• [Work task] Set the data below down again, exactly, with every picture left out.

• [Supplied material]
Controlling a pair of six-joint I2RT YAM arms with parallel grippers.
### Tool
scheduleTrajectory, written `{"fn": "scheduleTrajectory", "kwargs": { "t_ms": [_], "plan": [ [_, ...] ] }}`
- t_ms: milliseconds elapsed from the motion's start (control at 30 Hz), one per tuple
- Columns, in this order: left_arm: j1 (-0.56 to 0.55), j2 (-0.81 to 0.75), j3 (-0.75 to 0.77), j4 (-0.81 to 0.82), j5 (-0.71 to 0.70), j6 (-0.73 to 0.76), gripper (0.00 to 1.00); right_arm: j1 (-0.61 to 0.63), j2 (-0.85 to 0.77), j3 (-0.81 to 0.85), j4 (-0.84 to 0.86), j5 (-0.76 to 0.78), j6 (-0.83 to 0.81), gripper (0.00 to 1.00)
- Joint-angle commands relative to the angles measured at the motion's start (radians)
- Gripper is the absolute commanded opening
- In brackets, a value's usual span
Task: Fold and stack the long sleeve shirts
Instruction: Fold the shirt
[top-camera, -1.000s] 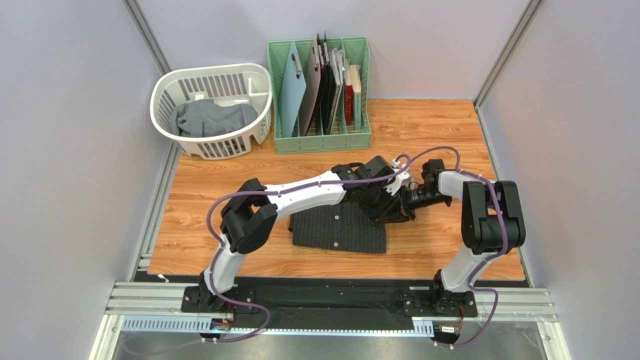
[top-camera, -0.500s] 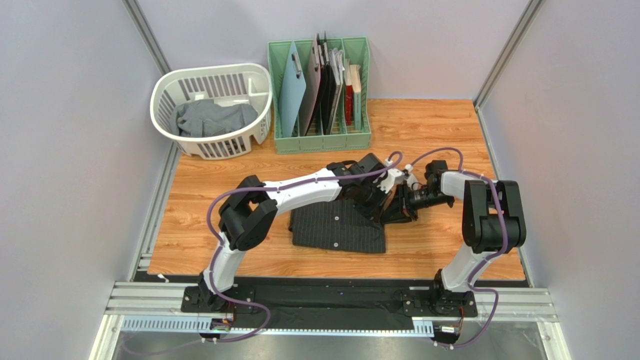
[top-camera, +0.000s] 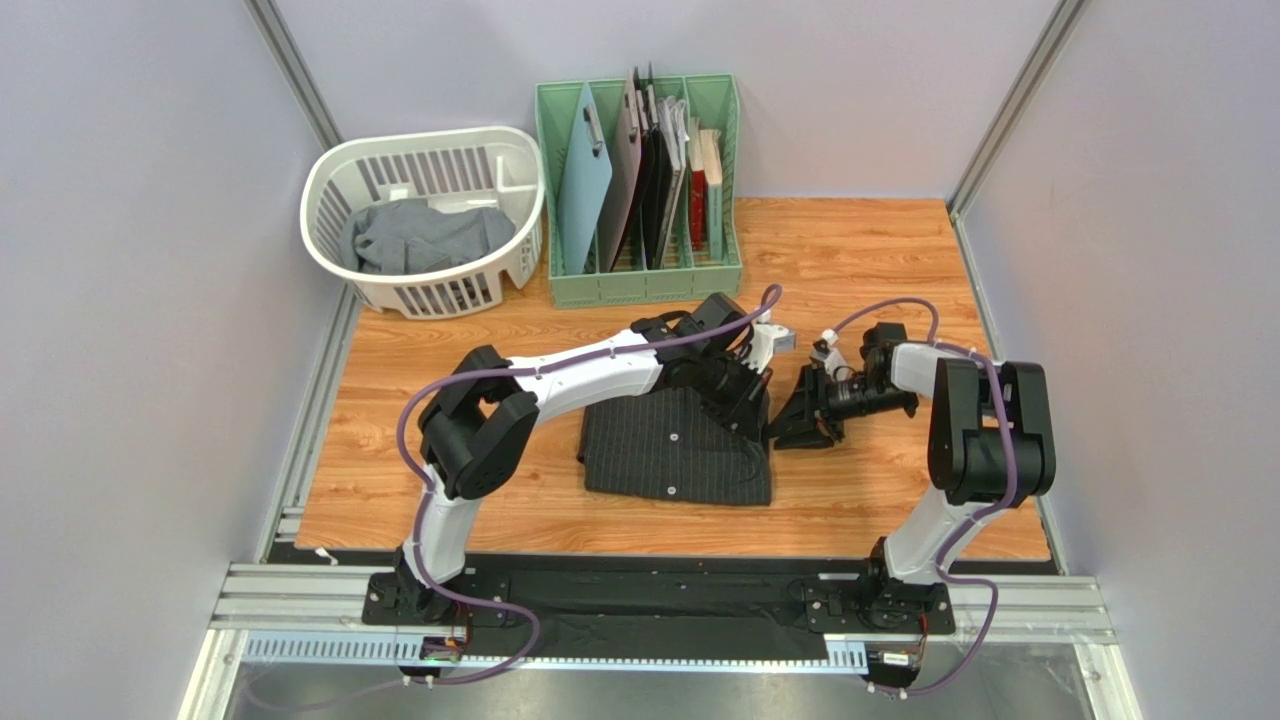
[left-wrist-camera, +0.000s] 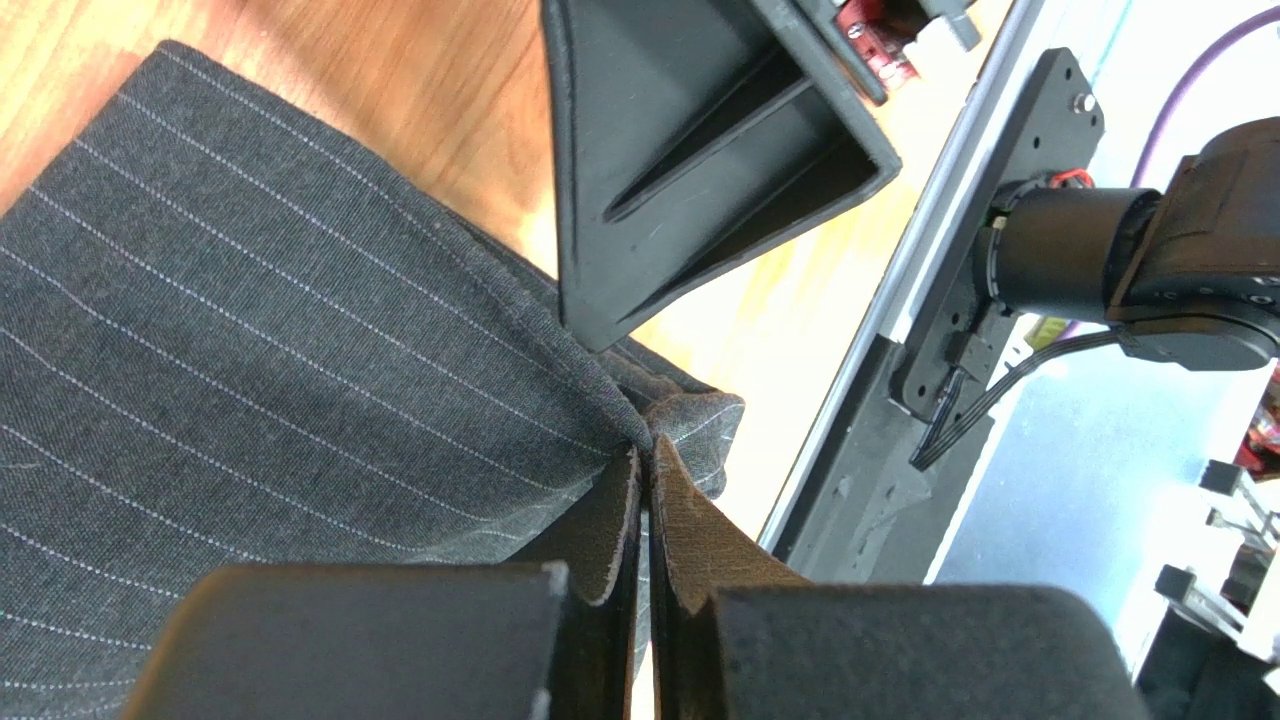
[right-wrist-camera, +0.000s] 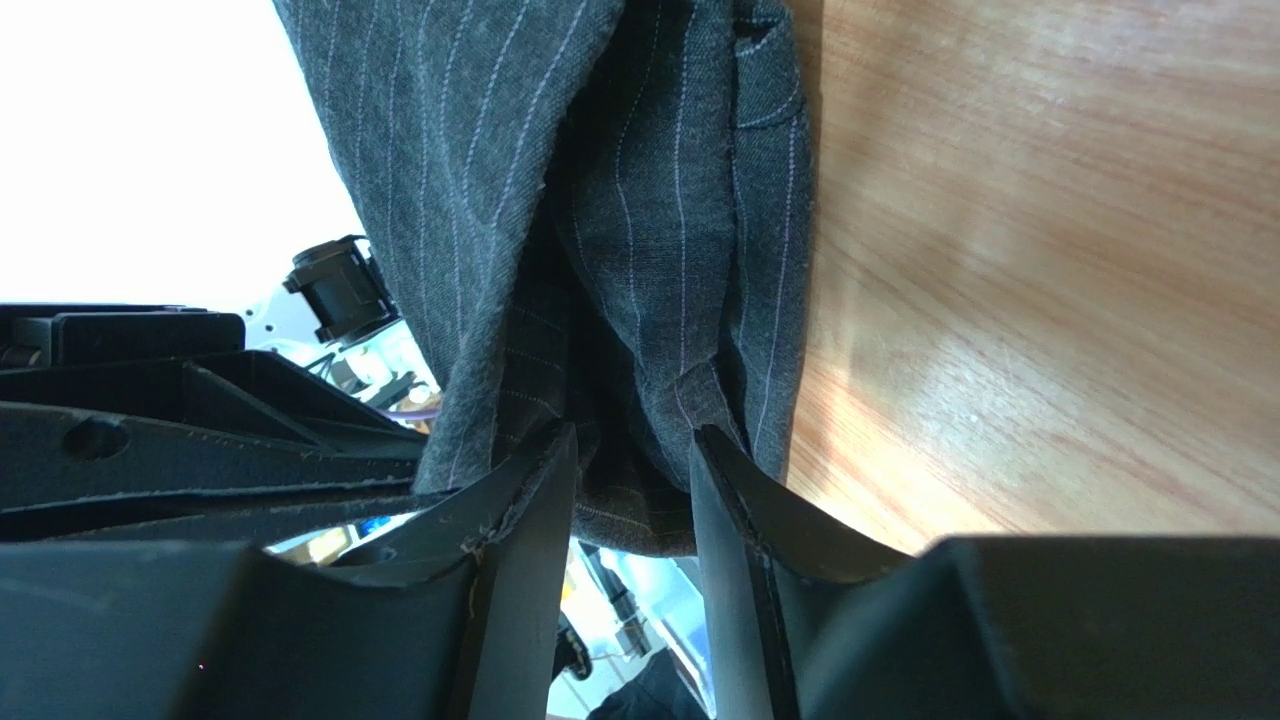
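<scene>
Overhead, my left arm (top-camera: 601, 371) bends at the elbow and stretches low toward 2 o'clock, its wrist above the far right corner of the black pinstriped shirt (top-camera: 669, 450). My left pincer (left-wrist-camera: 646, 468) is closed, pinching a bunched fold at that shirt's edge. My right arm (top-camera: 984, 435) stands folded at 3 o'clock, its forearm pointing toward 9 o'clock. My right pincer (right-wrist-camera: 631, 450) has its jaws parted, with loose cloth of the same shirt lying in the gap. The shirt lies folded into a rectangle at the middle of the wooden table (top-camera: 872, 255). A grey shirt (top-camera: 428, 237) lies crumpled in the white basket (top-camera: 323, 188) at 11 o'clock. A green rack (top-camera: 639, 281) of flat boards stands at 12 o'clock. Pale grey walls enclose the table, and a metal rail (top-camera: 661, 608) carries both bases at 6 o'clock. Any lettering is too small to tell.
</scene>
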Motion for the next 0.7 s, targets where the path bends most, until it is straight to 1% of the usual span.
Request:
{"fn": "scheduleTrajectory", "kwargs": {
  "t_ms": [0, 233, 567, 600, 667],
  "plan": [
    [-0.003, -0.043, 0.042, 0.030, 0.042, -0.010, 0.00, -0.001, 0.036, 0.004, 0.033, -0.039, 0.001, 0.41],
    [0.009, -0.046, 0.031, 0.022, 0.036, -0.007, 0.00, 0.030, 0.094, -0.009, 0.104, -0.079, 0.038, 0.41],
    [0.027, -0.051, 0.011, 0.032, 0.032, -0.007, 0.00, 0.071, 0.112, -0.003, 0.105, -0.097, 0.046, 0.41],
    [0.027, -0.054, 0.008, 0.033, 0.031, -0.006, 0.00, 0.100, 0.117, -0.004, 0.110, -0.094, 0.047, 0.41],
    [0.027, -0.060, 0.000, 0.036, 0.033, -0.003, 0.00, 0.106, 0.134, -0.004, 0.122, -0.080, 0.053, 0.42]
  ]
}}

• [Exercise response]
Controlling a pair of six-joint I2RT YAM arms with parallel grippers.
### Tool
scheduleTrajectory, written `{"fn": "scheduleTrajectory", "kwargs": { "t_ms": [_], "plan": [ [_, ...] ] }}`
- t_ms: milliseconds elapsed from the motion's start (control at 30 Hz), one per tuple
- Columns, in this order: left_arm: j1 (-0.56 to 0.55), j2 (-0.81 to 0.75), j3 (-0.75 to 0.77), j4 (-0.81 to 0.82), j5 (-0.71 to 0.70), j6 (-0.73 to 0.76), gripper (0.00 to 1.00); right_arm: j1 (-0.61 to 0.63), j2 (-0.85 to 0.77), j3 (-0.81 to 0.85), j4 (-0.84 to 0.86), j5 (-0.76 to 0.78), j6 (-0.83 to 0.81), gripper (0.00 to 1.00)
- Joint-angle commands relative to the angles measured at the motion's start (radians)
- Gripper is the absolute commanded opening
- In brackets, a value's usual span
Task: Fold and stack the long sleeve shirts
Instruction: Fold the shirt
[top-camera, -1.000s] 
[top-camera, -0.500s] 
[top-camera, +0.000s] 
[left-wrist-camera, +0.000s] 
[right-wrist-camera, +0.000s] 
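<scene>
Overhead, my left arm (top-camera: 601, 371) bends at the elbow and stretches low toward 2 o'clock, its wrist above the far right corner of the black pinstriped shirt (top-camera: 669, 450). My left pincer (left-wrist-camera: 646, 468) is closed, pinching a bunched fold at that shirt's edge. My right arm (top-camera: 984, 435) stands folded at 3 o'clock, its forearm pointing toward 9 o'clock. My right pincer (right-wrist-camera: 631, 450) has its jaws parted, with loose cloth of the same shirt lying in the gap. The shirt lies folded into a rectangle at the middle of the wooden table (top-camera: 872, 255). A grey shirt (top-camera: 428, 237) lies crumpled in the white basket (top-camera: 323, 188) at 11 o'clock. A green rack (top-camera: 639, 281) of flat boards stands at 12 o'clock. Pale grey walls enclose the table, and a metal rail (top-camera: 661, 608) carries both bases at 6 o'clock. Any lettering is too small to tell.
</scene>
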Motion for the next 0.7 s, targets where the path bends most, until it is straight to 1% of the usual span.
Request:
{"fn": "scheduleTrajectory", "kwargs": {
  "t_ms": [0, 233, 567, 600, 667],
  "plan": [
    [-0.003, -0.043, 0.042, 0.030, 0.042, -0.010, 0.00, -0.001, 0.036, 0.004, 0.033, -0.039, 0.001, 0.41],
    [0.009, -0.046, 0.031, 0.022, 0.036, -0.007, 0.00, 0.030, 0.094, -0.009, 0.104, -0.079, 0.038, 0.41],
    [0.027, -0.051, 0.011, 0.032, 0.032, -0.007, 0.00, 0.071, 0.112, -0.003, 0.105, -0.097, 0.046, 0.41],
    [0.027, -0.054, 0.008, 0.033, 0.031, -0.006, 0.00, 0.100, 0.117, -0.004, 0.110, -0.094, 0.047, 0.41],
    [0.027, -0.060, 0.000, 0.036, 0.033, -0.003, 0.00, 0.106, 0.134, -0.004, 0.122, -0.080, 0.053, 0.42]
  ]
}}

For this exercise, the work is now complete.